Section: Research Program

Building relevant abstraction for new interactions

The pervasive applications are often designed in an ad hoc manner depending on the targeted application area. Ressources (sensors / actuators, connected objets etc.) are often used in silos which complexify the implementation of rich pervasive computing scenarios. In the second research axis, we want to get away from technical aspects identifying common and reusable system mechanisms that could be used in various applications.

Tagging the environment. Information relative to environment could be stored by the application itself, but it could be complex to manage for mobile application since it could cross a large number of places with various features. Moreover the developer has to build its own representation of information especially when he wants to share information with other instances of the same application or with other applications. A promising approach is to store and to maintain this information associated to an object or to a place, in the environment itself. The infrastructure should provide services to application developers: add/retrieve information in the environment, share information and control who can access it, add computed properties to object for further usage. We want to study an extensible model to describe and augment the environment. Beyond a simple distributed storage, we have in mind a new kind of interaction between pervasive applications and changing environment and between applications themselves.

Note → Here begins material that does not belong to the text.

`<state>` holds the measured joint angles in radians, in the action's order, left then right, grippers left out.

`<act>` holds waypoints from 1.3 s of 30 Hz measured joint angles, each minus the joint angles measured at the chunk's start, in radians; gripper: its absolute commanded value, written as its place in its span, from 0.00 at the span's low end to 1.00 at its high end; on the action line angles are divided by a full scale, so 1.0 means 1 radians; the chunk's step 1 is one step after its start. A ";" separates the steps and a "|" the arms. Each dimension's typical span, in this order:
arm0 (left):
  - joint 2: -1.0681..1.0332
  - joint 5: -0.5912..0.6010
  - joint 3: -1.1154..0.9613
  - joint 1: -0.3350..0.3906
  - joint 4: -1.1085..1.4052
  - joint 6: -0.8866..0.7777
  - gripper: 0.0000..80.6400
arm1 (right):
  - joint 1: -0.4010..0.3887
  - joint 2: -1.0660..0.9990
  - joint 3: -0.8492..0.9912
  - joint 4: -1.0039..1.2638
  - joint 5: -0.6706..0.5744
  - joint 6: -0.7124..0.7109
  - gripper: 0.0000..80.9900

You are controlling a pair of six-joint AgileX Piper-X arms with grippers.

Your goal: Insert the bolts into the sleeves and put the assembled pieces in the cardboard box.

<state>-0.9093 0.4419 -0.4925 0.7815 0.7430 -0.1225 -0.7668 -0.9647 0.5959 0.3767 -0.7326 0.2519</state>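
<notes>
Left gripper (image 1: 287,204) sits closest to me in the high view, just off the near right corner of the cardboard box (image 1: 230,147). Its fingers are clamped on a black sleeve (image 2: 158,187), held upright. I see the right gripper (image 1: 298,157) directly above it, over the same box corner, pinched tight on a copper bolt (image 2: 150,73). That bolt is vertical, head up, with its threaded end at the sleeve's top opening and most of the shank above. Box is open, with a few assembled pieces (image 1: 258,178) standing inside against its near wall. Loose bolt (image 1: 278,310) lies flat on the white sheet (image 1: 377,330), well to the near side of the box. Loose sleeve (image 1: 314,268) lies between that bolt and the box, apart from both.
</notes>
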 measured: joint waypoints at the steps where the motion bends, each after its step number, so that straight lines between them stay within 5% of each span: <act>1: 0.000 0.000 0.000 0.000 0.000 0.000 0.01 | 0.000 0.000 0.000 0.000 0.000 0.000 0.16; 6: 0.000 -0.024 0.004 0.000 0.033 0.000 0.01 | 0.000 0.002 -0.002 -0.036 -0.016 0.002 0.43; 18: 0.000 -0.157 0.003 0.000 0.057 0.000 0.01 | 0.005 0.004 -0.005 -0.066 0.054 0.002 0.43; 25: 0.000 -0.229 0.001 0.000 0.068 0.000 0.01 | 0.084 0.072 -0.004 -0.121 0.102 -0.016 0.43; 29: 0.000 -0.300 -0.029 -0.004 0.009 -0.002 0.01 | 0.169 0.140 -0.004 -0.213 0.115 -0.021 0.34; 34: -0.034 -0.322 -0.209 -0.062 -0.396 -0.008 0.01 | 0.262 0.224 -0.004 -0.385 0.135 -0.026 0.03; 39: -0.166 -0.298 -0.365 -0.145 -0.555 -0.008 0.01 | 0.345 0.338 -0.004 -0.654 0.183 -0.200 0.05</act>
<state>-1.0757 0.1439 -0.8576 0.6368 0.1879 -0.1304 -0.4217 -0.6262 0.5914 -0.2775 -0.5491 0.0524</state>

Taking advantages of the spatial and temporal relationships. To understand the world they have to interact with, pervasive applications often have to (re)built a model of it from the exchange they have with others or from their own observations. A part of the programmer's task consists in building a model of the spatial layout of the objects in the surrounding. The term layout can be understood in several ways: the co-location of multiple objects in the same vicinity, the physical arrangement of two objects relative to each other, or even the crossing of an object of a physical area to another, etc. Determining remotely these spatial properties (see figure 1-a) is difficult without exchanging a lot of information. Properties related to the spatial layout are far easier to characterize locally. They could be abstracted from interaction pattern without any complex virtual representation of the environment (see figure 1-b). We want to be able to rely on this type of spatial layout in a pervasive environment. In the prior years, the members of Tacoma already worked on models for processing object interactions in the physical world to automatically trigger processing. This was the case in particular of the spatial programming principle: physical space is treated as a tuple-space in which objects are automatically synchronized according to their spatial arrangement. We want to follow this approach by considering richer and more expressive programming models.